── Data extract

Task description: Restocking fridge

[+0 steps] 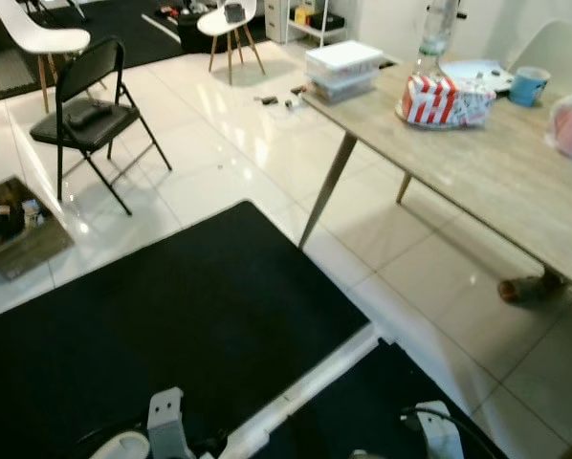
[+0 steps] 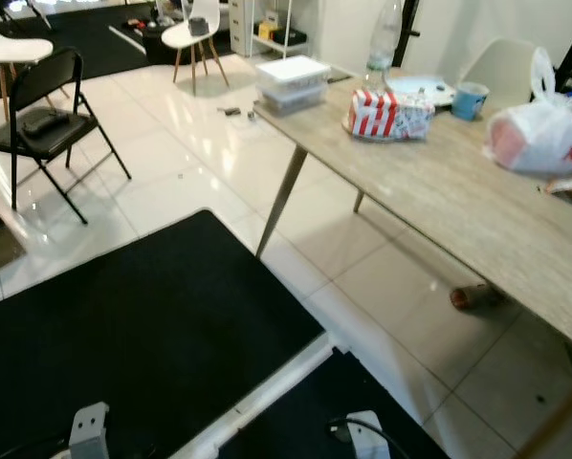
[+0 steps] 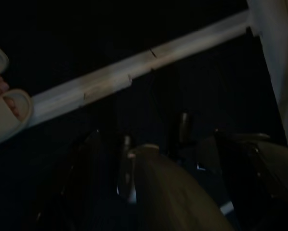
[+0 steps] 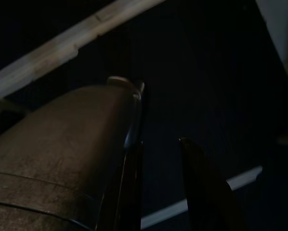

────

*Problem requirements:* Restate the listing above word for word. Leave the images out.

*Solution:*
Task description: Restocking fridge

[+0 steps] 
[+0 steps] 
[+0 steps] 
[+0 steps] 

No further output remains.